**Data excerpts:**
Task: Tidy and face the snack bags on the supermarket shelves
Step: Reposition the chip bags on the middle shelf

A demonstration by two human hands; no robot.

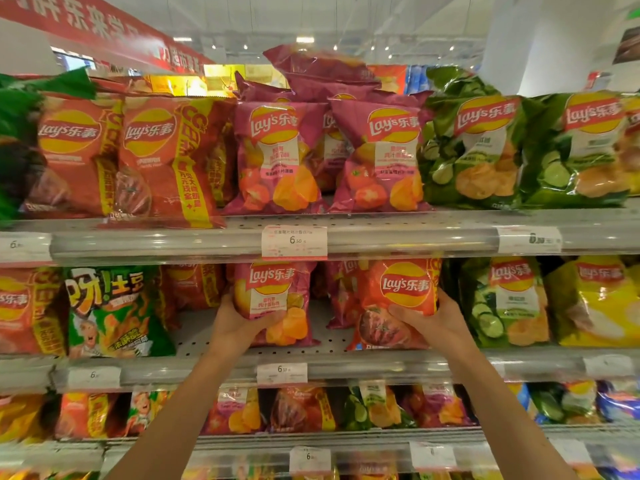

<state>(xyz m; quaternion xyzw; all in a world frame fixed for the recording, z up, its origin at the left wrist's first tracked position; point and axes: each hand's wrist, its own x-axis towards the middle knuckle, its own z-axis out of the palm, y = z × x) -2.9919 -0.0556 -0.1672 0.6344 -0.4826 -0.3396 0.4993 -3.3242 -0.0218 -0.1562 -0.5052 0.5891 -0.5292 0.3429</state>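
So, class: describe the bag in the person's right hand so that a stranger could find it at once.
Find the middle shelf, under the central 6.50 price tag. The right hand grips an orange-red Lay's bag there. It shows grilled meat, unlike the pink tomato bag on its left and the green cucumber bag on its right.

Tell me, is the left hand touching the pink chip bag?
Touching. The head view shows the left hand gripping the pink chip bag, thumb across its front.
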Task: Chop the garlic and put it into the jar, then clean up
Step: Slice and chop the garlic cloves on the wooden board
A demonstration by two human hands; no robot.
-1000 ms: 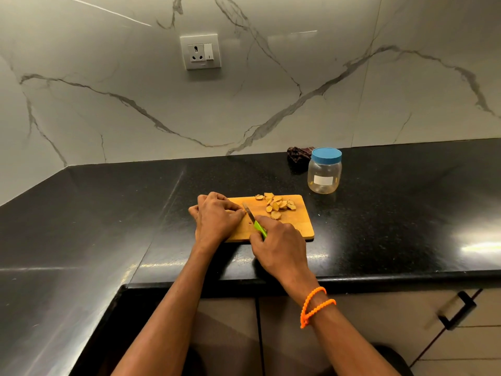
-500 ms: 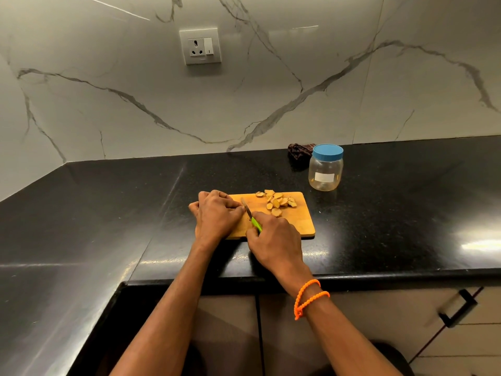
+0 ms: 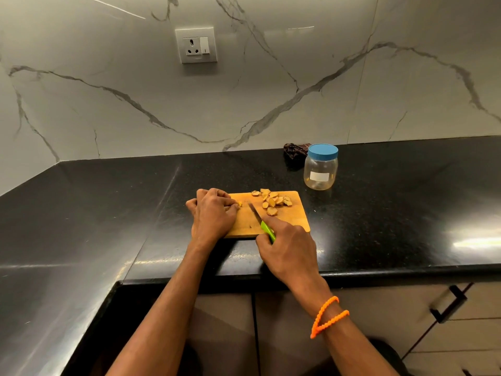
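Note:
A wooden cutting board (image 3: 294, 221) lies on the black counter. Several cut slices (image 3: 273, 201) are piled at its far side. My left hand (image 3: 212, 213) rests on the board's left end and pinches a small uncut piece (image 3: 239, 204) under curled fingertips. My right hand (image 3: 287, 246) grips a knife (image 3: 254, 211) by its green handle, the blade lying on the board just right of that piece. A clear jar (image 3: 320, 169) with a blue lid on stands behind the board to the right.
A dark crumpled cloth (image 3: 294, 150) lies behind the jar against the marble wall. A wall socket (image 3: 195, 45) sits above. The counter's front edge (image 3: 379, 272) runs just below my right hand, with cabinet doors and a black handle (image 3: 447, 302) beneath.
The knife blade has shifted slightly right, away from my left fingertips, and the small piece now shows at them. Both hands stay on the board.

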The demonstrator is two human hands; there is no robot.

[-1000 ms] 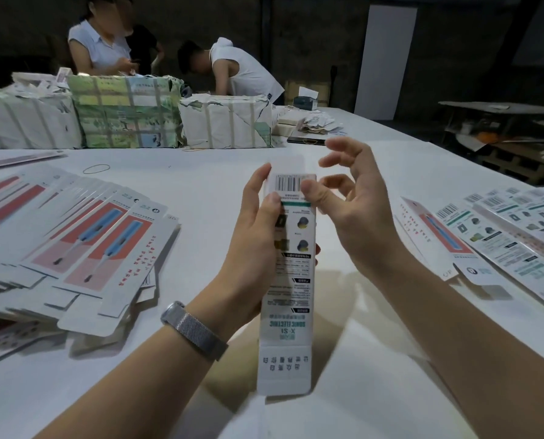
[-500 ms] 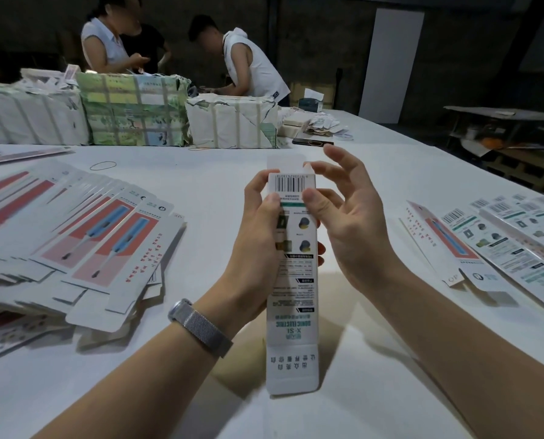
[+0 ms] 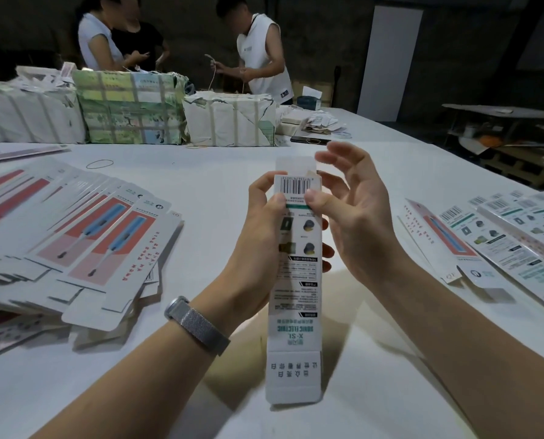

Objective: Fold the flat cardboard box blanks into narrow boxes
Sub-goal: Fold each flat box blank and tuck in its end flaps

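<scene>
**Holding one narrow box upright over the table**

Gripping the long, narrow white cardboard box [image 3: 296,280] printed with a barcode and green lettering, my left hand [image 3: 261,236] wraps round its upper half from the left, thumb on the printed face just under the barcode and fingertips showing past the right edge. The box stands roughly upright above the white table [image 3: 201,198], its top flap [image 3: 294,166] raised and its bottom flap hanging open towards me. My right hand [image 3: 356,213] presses its thumb on the same face just right of the left thumb, while its other fingers spread loosely behind the top corner, gripping nothing.

Left of the box, a fanned pile of flat white blanks with red panels and a blue brush picture [image 3: 74,245] lies on the table. Right of the box, well apart, more flat blanks with barcodes and green print [image 3: 501,239] lie in a row. Beyond the box sit taped paper bundles [image 3: 131,109], with three people standing behind them. A silver mesh watch band [image 3: 198,324] circles my left wrist.
</scene>
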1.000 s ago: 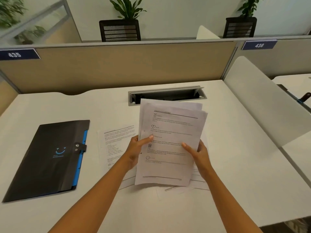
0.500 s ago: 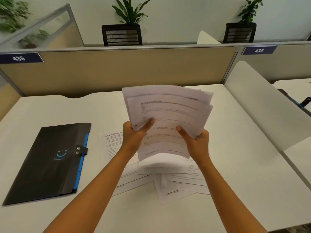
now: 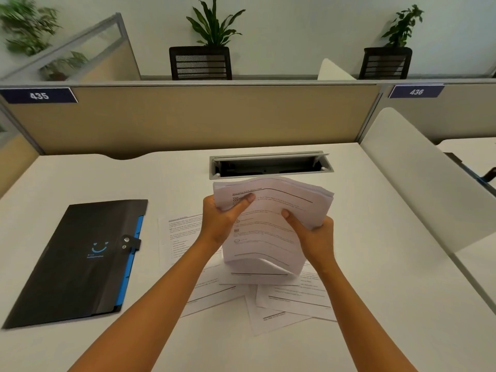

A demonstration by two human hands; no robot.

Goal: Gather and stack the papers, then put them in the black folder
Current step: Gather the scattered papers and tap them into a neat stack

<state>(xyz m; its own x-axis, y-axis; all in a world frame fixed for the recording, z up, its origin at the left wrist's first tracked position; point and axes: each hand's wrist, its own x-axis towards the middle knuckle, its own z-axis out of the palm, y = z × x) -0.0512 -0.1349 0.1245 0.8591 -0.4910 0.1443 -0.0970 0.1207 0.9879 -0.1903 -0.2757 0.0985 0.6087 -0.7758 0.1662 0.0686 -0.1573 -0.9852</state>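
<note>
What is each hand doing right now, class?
Left hand: closed, gripping the stack of papers at its left edge.
Right hand: closed, gripping the same stack at its right edge.

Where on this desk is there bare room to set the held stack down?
Free: the white desk right of the loose sheets, up to the white divider; also the strip between the black folder and the cable tray. Crowded: under both hands, where the loose sheets overlap below the held stack.

- Bare desk right of loose sheets: open passage.
- Black folder occupies left side.
- Cable tray slot and partition block the far edge.
</note>
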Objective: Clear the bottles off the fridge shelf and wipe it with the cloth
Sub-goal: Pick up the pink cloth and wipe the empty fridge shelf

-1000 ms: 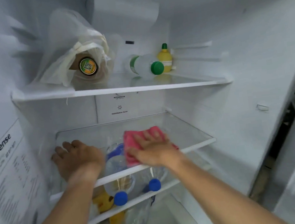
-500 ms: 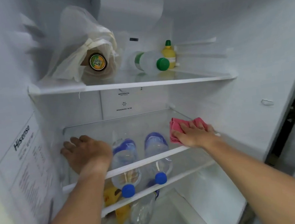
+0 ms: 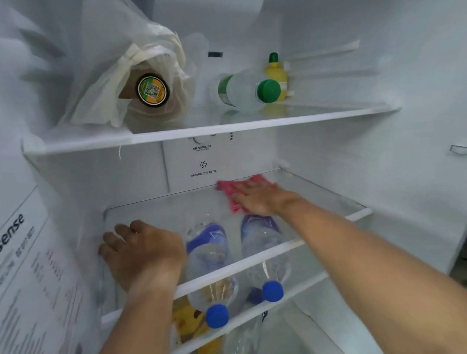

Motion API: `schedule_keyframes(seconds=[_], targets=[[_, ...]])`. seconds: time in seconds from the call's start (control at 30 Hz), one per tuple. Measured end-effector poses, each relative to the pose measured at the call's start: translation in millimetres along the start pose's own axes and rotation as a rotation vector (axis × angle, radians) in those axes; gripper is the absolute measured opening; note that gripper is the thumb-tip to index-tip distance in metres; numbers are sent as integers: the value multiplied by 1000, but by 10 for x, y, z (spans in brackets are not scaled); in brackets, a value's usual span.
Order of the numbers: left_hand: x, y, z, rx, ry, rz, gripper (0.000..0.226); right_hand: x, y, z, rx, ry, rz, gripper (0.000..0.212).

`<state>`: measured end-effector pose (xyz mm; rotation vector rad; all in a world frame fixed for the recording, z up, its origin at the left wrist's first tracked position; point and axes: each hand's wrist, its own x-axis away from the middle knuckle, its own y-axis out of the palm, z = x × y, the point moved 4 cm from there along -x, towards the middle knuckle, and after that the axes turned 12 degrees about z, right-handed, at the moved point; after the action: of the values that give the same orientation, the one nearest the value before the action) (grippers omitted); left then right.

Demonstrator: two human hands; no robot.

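**Cloth at the back of the cleared shelf**

Wiping looks well underway. The right hand (image 3: pixel 253 199) lies flat, fingers spread, pressing the pink cloth (image 3: pixel 235 189) onto the glass shelf (image 3: pixel 327 195) — no clenched grip, just a palm holding it down. The cloth sits at the shelf's rear edge, touching the back wall below the filter panel (image 3: pixel 203 162), right of the shelf's middle. The left hand (image 3: pixel 143 251) rests open and empty on the shelf's left side, nearer its front lip.

No bottles stand on this shelf; the two blue-capped bottles (image 3: pixel 212 269) show through the glass from the level beneath, lying caps toward the door.

I'd judge the unwiped room lies leftward and forward of the cloth — the back wall blocks any further push, and the braced left hand sits in the path of a full sweep.
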<state>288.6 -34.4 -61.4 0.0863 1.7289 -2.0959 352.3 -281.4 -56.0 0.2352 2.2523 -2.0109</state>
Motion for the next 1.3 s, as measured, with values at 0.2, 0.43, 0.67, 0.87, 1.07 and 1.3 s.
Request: schedule_keyframes(seconds=[0.2,0.43,0.67,0.87,1.07,1.3], targets=[[24,-16,10,7,6,-25,63,343,-55,908,64,358,41,62],[60,-76,10,26,12,-31,62,350,82,-552,-12,27,-56,68],[41,-46,7,6,18,-22,61,-209,232,-1135,-73,-262,-51,63],[-8,-12,6,-15,19,-15,59,-650,178,-82,12,32,-22,66],[2,14,7,-29,12,-5,55,-621,86,648,70,315,35,85],[-8,4,5,-8,-4,-19,55,-273,-5,842,81,377,22,85]])
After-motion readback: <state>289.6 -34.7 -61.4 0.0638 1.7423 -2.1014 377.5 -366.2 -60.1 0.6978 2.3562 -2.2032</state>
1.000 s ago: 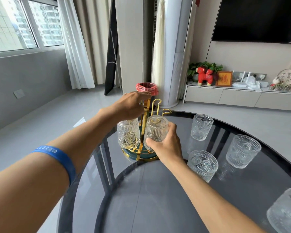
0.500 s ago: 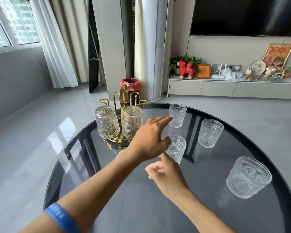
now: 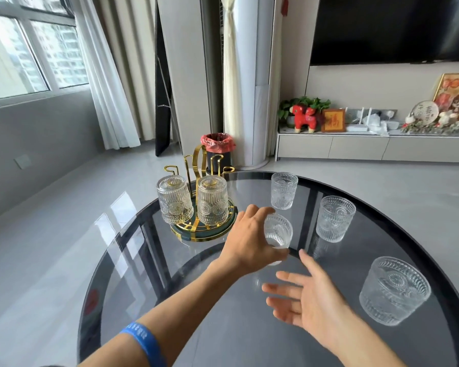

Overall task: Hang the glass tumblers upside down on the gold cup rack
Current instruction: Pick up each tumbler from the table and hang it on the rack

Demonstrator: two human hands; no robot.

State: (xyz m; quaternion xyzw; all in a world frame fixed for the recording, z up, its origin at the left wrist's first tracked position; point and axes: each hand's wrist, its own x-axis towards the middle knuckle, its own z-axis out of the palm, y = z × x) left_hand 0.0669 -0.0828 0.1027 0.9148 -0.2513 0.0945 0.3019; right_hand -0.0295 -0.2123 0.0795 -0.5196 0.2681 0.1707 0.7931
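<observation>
Writing: the blue wristband (image 3: 143, 343) on the left forearm carries pale print too blurred to read; the gold-framed plaque (image 3: 333, 120) and the round ornament (image 3: 425, 113) on the far cabinet show characters too small to make out.
Left hand (image 3: 249, 242): reaches across toward 1 o'clock, fingers curled around the near side of a tumbler; the grasped tumbler (image 3: 278, 231) stands upright, its base at the table surface.
Right hand (image 3: 310, 300): open, palm turned toward the left, fingers spread and pointing to 9 o'clock, holding nothing; it hangs at 5 o'clock from the grasped tumbler, near but apart from it.
Gold cup rack (image 3: 199, 165): at 10 o'clock from the left hand, standing on a round green-and-gold base near the table's far edge; several hooked prongs stand bare.
Hung tumblers: left hung tumbler (image 3: 174, 198) and right hung tumbler (image 3: 212, 200), both upside down on the rack, side by side.
Loose tumblers: far tumbler (image 3: 284, 190) at 12 o'clock from the grasped one, middle tumbler (image 3: 334, 218) at 3 o'clock, near tumbler (image 3: 394, 290) at 4 o'clock, all upright and well apart.
Table (image 3: 223, 327): round dark glass top, glossy with reflections.
Behind: a bin with a pink liner (image 3: 217, 144) on the floor beyond the rack.
</observation>
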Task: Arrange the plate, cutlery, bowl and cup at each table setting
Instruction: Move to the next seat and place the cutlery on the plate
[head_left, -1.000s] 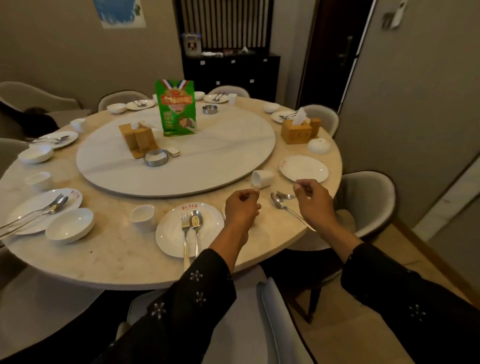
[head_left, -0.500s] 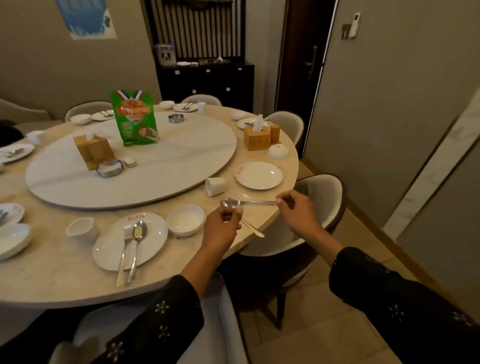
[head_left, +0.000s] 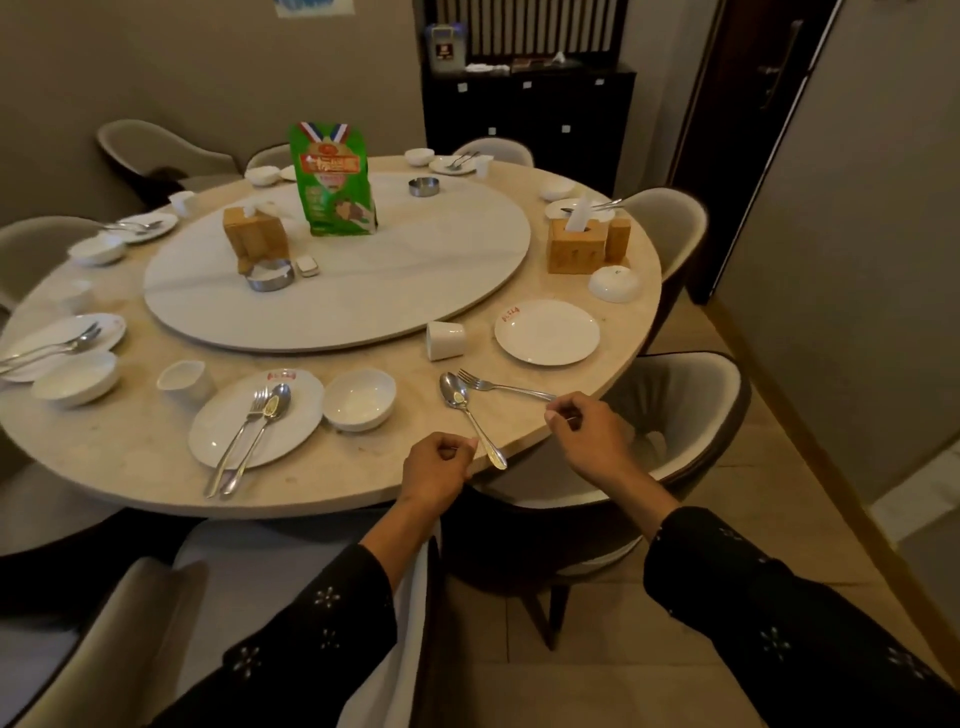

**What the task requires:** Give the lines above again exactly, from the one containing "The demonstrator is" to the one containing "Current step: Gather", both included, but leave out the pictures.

**Exercise result:**
The demonstrator is two human hands; there is no robot.

[-1000 ms] 
[-500 ms] 
[+0 ms] 

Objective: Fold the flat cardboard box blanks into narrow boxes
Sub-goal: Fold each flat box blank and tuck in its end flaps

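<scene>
**Holding one narrow box upright over the table**

Gripping the long, narrow white cardboard box [image 3: 296,280] printed with a barcode and green lettering, my left hand [image 3: 261,236] wraps round its upper half from the left, thumb on the printed face just under the barcode and fingertips showing past the right edge. The box stands roughly upright above the white table [image 3: 201,198], its top flap [image 3: 294,166] raised and its bottom flap hanging open towards me. My right hand [image 3: 356,213] presses its thumb on the same face just right of the left thumb, while its other fingers spread loosely behind the top corner, gripping nothing.

Left of the box, a fanned pile of flat white blanks with red panels and a blue brush picture [image 3: 74,245] lies on the table. Right of the box, well apart, more flat blanks with barcodes and green print [image 3: 501,239] lie in a row. Beyond the box sit taped paper bundles [image 3: 131,109], with three people standing behind them. A silver mesh watch band [image 3: 198,324] circles my left wrist.
</scene>
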1.000 s ago: 
0.500 s ago: 
now: 

A demonstration by two human hands; no robot.

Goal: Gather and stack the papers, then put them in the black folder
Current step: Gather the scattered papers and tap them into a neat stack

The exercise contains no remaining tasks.